Il était essentiel d'aller mettre un peu d'ordre dans les biens de mon père, très-loin de son séjour, très-diminués par les dépenses où l'avaient entraîné les années qu'il avait passées dans les négociations; mon intérêt m'obligeait, avant de songer à aucun établissement, à me rendre fort vite en Languedoc, pour prendre au moins quelque connaissance de ce qui pouvait me revenir. J'obtiens un congé, et j'y vole.
La magnificence de la ville de Lyon, qui se trouvait sur mon passage, m'engagea pour l'admirer à y séjourner quelques semaines: le hasard qui m'y fit rencontrer d'anciennes connaissances, acheva d'assurer et d'égayer ce projet, et nous y partagions ensemble les plaisirs qu'offre cette fière rivale de Paris, lorsqu'un soir, en sortant du spectacle, un de mes amis me nommant très-haut par mon nom, me proposa d'aller souper chez l'intendant, et se perdit dans la foule avant que j'eusse le temps de lui répondre.

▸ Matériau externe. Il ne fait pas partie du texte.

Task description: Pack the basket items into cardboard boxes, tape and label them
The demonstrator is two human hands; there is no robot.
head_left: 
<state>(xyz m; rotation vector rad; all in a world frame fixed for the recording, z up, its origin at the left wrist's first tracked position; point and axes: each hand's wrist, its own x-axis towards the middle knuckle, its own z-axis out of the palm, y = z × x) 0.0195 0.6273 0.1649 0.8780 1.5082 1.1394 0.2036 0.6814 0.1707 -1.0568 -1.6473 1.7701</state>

A ce nom de Valcour, un officier vêtu de blanc, et qui paraissait sortir du même endroit que nous, m'aborde le chapeau sur les yeux, et me demande avec beaucoup de trouble s'il a bien entendu, et si c'est bien Valcour que l'on me nomme. Peu disposé à répondre honnêtement à une question faite avec tant de brusquerie et de hauteur, je lui demande fièrement à mon tour, quel est le besoin qu'il a d'éclaircir un tel fait? Quel besoin, Monsieur?-Le plus grand?-Mais encore?-Celui de réparer l'outrage fait à une famille honnête par un homme de ce nom; celui de laver dans le sang de cet homme, ou dans le mien, la vertu d'une soeur chérie… Répondez, ou je vous regarde comme un malhonnête homme.-Je vous connais, et je vous entends; vous êtes le frère d'Adélaïde.-Oui, je le suis, et depuis l'instant fatal qui nous l'a ravie.-Qu'entends-je? elle n'est plus!-Non, cruel tes indignes procédés lui ont plongé le poignard dans le coeur, et depuis ce moment, je te cherche pour arracher le tien, ou mourir sous tes coups: viens, suis-moi; je me reproche tous les instans où ma vengeance est retardée.
Nous gagnâmes promptement les derrières de la comédie; nous traversâmes le Rhône, et nous enfonçant dans les promenades qui sont sur l'autre rive en face de la ville, nous nous disposions à nous battre, lorsque ne pouvant tenir à l'intérêt puissant que m'inspirait encore cette malheureuse maîtresse, Sainval, dis-je avec la plus grande émotion, je vous satisfais; si le sort est juste, peut-être le serez-vous bientôt davantage: car je suis le coupable, et c'est à moi de périr: mais ne me refusez pas de m'apprendre, avant que nous ne nous séparions pour jamais, la fatale histoire de cette fille respectable… que j'ai trompée, je l'avoue; mais qui ne peut cesser de m'être chère.-Ingrat, me répondit Sainval, elle est morte en t'adorant; elle est morte en suppliant le ciel de ne jamais punir ton crime. Elle avait avoué à mon père la faute où tu sus l'entraîner: il venait de la contraindre à l'ensevelir dans les bras d'un époux… Obsédée par toute une famille, l'infortunée venait d'obéir… Elle n'a pu résister à la violence du sacrifice. Chaque jour, chaque instant l'entraînait à la mort, et elle en a reçu le coup dans mes bras. Depuis cette époque fatale, je n'ai cessé de te chercher par-tout. J'ai suivi tes pas dans cette ville, incertain de t'y rencontrer. Je t'y trouve, presse-toi de me convaincre que tu ne joins pas au moins la lâcheté à la plus barbare séduction.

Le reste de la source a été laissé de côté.